▶ _WHAT TO DO_:
Whenever a line below mentions the word "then", that line should be copied.

▶ _EXERCISE MATERIAL_:
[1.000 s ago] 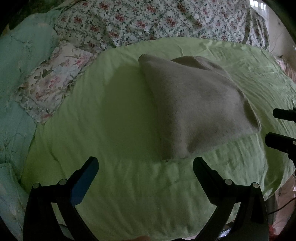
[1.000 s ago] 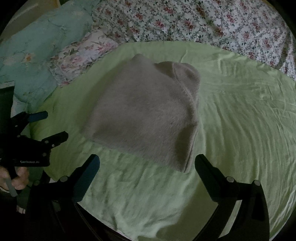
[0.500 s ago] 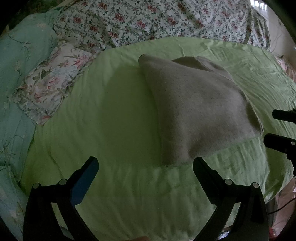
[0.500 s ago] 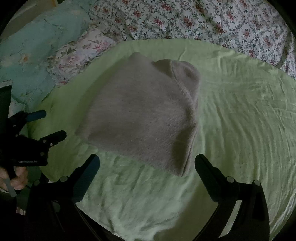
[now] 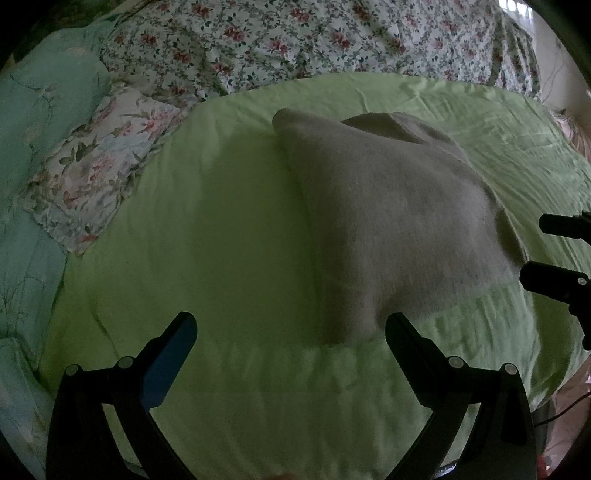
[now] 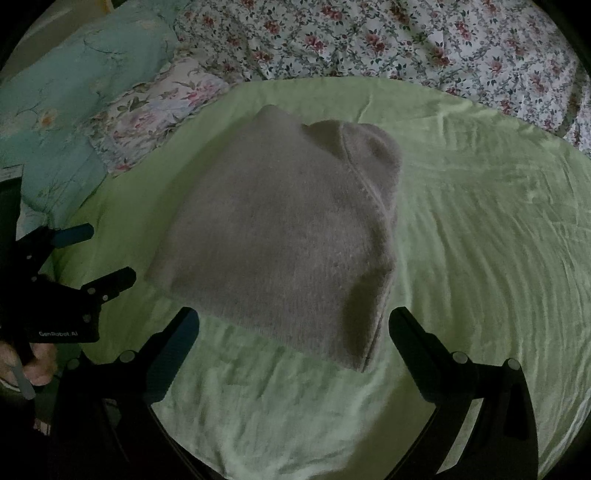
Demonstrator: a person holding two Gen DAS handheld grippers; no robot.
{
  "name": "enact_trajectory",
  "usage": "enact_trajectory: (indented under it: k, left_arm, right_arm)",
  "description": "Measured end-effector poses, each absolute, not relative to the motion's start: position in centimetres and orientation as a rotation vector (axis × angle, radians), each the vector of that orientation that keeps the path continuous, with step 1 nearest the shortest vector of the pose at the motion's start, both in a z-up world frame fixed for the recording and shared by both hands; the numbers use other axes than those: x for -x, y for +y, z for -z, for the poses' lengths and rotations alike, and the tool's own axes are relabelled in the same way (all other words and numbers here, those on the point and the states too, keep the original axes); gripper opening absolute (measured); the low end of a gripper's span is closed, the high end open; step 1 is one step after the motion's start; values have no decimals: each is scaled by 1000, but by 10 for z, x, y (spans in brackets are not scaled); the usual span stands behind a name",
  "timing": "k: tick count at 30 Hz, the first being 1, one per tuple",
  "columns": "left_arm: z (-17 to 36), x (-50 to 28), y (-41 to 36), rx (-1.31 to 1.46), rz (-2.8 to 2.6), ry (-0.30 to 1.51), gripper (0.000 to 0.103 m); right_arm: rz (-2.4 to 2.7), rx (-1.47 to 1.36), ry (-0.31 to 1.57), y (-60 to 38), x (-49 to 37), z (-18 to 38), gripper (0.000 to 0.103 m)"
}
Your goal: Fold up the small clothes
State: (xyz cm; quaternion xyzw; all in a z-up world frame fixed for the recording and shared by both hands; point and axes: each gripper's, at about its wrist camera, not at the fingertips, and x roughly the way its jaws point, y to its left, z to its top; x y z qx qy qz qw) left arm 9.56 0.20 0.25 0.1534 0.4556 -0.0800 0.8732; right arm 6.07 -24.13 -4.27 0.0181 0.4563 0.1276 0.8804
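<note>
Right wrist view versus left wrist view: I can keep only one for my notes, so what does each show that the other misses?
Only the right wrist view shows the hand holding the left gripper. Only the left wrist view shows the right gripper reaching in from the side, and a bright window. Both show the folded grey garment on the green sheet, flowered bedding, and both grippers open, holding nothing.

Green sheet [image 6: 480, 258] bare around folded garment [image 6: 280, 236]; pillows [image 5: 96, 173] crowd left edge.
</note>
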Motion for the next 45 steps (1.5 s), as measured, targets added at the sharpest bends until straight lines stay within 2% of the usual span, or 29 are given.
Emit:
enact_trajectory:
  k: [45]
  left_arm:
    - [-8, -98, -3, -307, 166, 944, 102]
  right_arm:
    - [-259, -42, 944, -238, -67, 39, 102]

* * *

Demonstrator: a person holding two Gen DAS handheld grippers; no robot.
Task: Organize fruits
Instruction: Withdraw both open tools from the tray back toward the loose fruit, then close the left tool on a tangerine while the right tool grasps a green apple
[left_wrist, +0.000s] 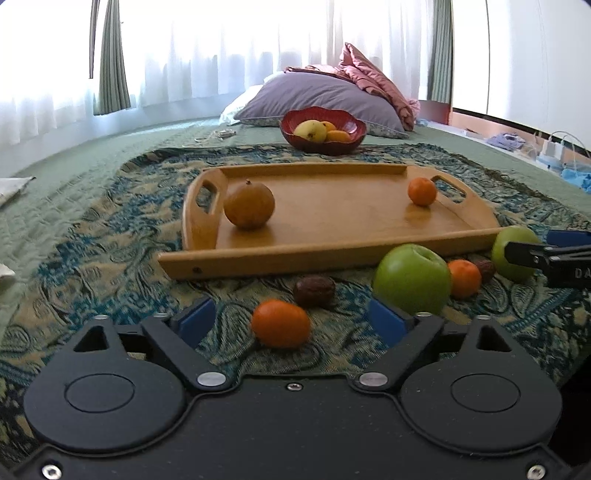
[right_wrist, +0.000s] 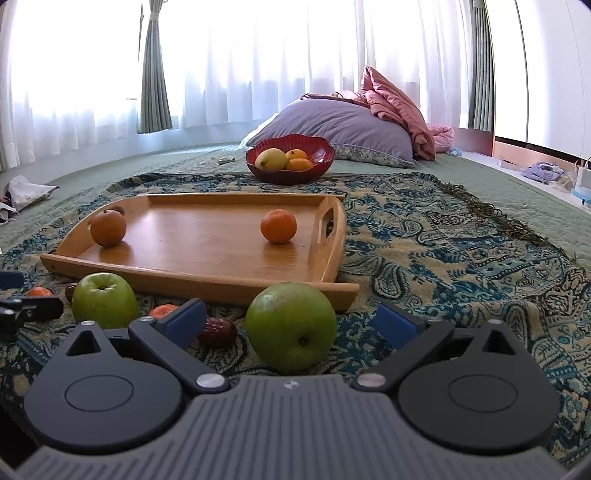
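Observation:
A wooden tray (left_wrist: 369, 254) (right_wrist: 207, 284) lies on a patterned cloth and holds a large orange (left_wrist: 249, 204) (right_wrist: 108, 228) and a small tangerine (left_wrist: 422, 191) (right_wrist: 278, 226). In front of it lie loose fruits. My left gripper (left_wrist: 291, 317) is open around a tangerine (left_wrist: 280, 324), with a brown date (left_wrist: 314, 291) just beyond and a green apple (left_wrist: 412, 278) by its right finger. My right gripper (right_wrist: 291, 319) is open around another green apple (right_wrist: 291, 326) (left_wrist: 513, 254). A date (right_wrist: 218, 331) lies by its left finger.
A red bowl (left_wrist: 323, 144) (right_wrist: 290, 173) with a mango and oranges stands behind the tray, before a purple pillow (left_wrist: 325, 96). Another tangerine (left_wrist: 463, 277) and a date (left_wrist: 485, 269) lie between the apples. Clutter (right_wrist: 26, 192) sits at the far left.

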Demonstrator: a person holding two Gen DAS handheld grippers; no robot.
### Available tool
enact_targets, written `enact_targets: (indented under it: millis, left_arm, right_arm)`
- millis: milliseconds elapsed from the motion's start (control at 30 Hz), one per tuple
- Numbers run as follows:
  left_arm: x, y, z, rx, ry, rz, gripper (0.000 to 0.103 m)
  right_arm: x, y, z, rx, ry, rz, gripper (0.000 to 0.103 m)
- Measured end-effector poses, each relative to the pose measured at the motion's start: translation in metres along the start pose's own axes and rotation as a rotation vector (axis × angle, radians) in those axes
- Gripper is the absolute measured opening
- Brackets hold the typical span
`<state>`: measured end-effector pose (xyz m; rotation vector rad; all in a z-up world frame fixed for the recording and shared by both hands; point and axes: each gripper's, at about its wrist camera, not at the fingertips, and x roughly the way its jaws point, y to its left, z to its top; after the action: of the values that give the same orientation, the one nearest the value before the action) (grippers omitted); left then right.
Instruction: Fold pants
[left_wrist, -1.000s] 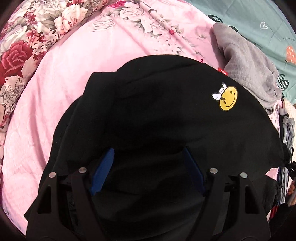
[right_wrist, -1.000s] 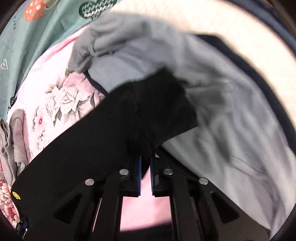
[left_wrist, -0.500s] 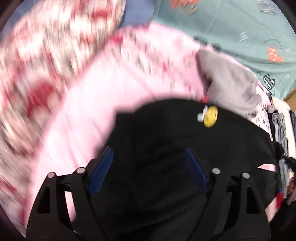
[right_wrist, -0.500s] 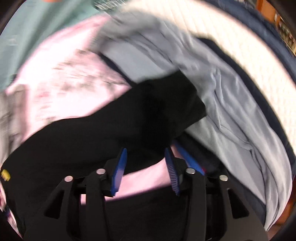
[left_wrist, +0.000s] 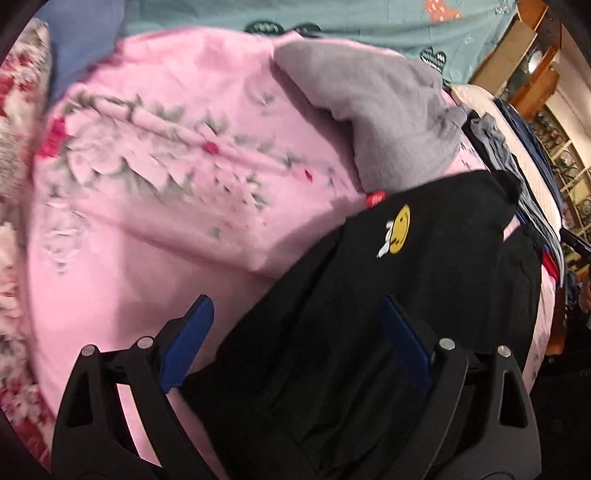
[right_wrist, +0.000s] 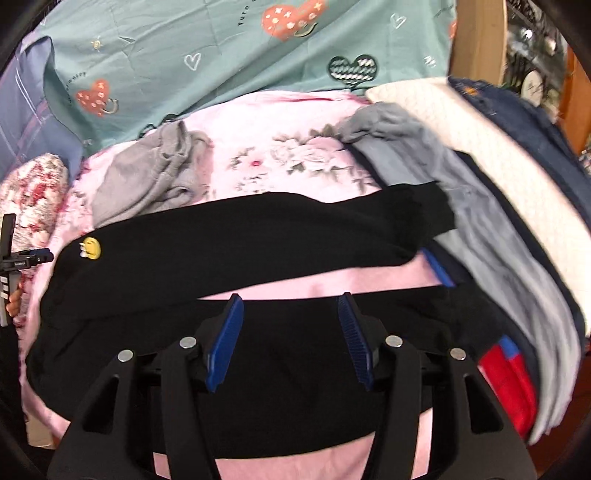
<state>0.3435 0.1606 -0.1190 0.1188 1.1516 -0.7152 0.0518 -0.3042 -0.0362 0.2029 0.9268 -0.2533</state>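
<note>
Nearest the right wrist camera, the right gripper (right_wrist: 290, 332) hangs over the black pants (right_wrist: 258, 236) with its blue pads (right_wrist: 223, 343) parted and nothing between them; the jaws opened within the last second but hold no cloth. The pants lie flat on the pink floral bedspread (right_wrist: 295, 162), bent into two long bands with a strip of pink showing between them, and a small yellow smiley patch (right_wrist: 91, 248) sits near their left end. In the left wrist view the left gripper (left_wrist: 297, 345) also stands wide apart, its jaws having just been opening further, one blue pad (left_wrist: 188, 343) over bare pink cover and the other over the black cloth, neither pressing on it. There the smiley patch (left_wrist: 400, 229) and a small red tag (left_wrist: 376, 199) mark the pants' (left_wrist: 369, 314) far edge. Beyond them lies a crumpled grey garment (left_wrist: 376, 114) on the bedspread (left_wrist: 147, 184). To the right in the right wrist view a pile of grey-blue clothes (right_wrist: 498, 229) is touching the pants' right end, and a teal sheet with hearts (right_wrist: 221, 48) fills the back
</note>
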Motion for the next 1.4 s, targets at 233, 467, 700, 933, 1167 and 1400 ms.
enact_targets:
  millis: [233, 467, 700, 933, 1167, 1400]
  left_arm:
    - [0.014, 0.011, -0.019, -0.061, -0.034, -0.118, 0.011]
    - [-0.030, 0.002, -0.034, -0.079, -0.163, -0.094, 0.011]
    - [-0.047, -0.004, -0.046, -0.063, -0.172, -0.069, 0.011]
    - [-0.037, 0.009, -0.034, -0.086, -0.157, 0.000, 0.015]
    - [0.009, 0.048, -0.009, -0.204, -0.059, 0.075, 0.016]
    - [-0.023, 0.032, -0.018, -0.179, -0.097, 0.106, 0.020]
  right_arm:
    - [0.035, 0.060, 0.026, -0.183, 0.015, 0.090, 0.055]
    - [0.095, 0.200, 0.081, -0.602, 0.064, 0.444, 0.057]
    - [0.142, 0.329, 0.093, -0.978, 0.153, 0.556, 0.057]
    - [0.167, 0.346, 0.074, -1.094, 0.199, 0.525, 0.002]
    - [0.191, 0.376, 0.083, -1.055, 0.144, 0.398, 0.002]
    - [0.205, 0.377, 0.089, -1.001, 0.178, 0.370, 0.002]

▶ _SOLUTION BELOW_:
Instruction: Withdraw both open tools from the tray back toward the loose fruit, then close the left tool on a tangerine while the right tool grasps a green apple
`<state>`: measured end-effector pose (xyz m; rotation vector rad; all in a z-up world frame fixed for the recording and shared by both hands; point and axes: each gripper's, at about its wrist camera, not at the fingertips, and x roughly the way its jaws point, y to its left, z to its top; after the action: of the values that give the same orientation, the one nearest the value before the action) (grippers omitted); left then right.

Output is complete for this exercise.